Category Archives: Whistler: A Town

As well as being a resort, Whistler is town (kind of) like any other.

A WAG Tale

WAG celebrates its 40th birthday this year and the professional operation has seen dramatic changes since its humble beginnings in 1982. Known and loved throughout the community, Whistler Animals Galore Society, better know as WAG, was started in 1982 by Dorothy Sabey and Debbie Chow.

In 1986, the Whistler Question described WAG as ‘the barebones troubleshooting agency by which Sabey and her colleague, Debbie Chow, handle lost or stray pets.’ Initially WAG relied almost entirely on the hard work and generosity of these two women. They did receive a grant-in-aid each year from the municipality, however it was only $250 to cover all expenses including gas, telephones, and spaying animals. While awaiting adoption, dogs and cats were cared for in Dorothy and Debbie’s homes, and sometimes the pound held animals a week beyond the usual limits if their homes were already full.

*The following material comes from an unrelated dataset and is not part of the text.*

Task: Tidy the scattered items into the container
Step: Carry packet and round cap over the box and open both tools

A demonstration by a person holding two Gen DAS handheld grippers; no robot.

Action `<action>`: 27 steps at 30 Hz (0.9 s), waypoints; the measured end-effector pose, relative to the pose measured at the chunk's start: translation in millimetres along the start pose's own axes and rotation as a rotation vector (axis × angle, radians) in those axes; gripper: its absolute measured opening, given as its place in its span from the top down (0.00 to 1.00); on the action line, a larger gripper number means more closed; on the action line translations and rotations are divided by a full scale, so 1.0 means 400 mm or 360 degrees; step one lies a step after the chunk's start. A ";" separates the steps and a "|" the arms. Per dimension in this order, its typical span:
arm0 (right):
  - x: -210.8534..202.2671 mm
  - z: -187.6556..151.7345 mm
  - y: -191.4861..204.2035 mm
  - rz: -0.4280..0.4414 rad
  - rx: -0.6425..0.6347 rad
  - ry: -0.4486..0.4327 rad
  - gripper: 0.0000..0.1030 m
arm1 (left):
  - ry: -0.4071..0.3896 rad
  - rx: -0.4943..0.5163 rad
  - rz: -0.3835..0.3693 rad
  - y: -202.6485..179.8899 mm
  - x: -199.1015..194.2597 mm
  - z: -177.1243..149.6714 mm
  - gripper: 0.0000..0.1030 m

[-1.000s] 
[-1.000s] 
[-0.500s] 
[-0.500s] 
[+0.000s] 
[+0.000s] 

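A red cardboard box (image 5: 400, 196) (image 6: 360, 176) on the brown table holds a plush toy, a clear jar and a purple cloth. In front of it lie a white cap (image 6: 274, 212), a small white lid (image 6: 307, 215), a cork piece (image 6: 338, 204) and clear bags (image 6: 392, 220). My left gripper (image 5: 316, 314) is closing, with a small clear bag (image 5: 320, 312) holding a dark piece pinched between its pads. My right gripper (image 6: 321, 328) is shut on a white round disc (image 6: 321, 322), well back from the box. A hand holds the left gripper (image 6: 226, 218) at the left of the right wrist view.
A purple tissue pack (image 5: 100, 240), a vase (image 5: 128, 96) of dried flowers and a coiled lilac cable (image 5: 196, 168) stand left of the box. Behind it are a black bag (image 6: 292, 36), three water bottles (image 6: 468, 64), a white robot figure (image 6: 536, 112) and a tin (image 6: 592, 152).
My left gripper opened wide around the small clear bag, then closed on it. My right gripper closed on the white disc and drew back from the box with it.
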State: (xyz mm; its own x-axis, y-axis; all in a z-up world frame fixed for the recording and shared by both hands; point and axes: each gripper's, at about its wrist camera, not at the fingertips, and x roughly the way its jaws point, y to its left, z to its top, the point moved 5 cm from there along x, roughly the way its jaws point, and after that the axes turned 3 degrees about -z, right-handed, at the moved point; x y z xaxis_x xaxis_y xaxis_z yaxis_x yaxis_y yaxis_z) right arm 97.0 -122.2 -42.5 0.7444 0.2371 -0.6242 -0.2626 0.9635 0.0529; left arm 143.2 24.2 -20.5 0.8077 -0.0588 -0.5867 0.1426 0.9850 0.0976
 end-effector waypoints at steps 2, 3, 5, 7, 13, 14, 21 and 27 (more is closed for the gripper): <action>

A photo from the Whistler Question on the 7th of November 1991. ‘Lisa Smith and Kelly Baldwin visit the cats who are still awaiting homes. Last week WAG had 55 cats in the facility built for 15. This week the situation was a bit better but they still have their hands full’. Whistler Question Collection.

WAG continued to rely solely on volunteers until 1996, when a paid program coordinator was hired. Before this the future of WAG had looked uncertain as there were only four volunteers remaining and they were becoming burnt out. The new system did not fully get off the ground, however, before the coordinator quit two years later. David MacPhail spoke to the Pique about how WAG had been on the brink of closure again in 1998. “The coordinator had quit and I was the only one left on the board. I was basically left to turn off the lights and go home,” McPhail said.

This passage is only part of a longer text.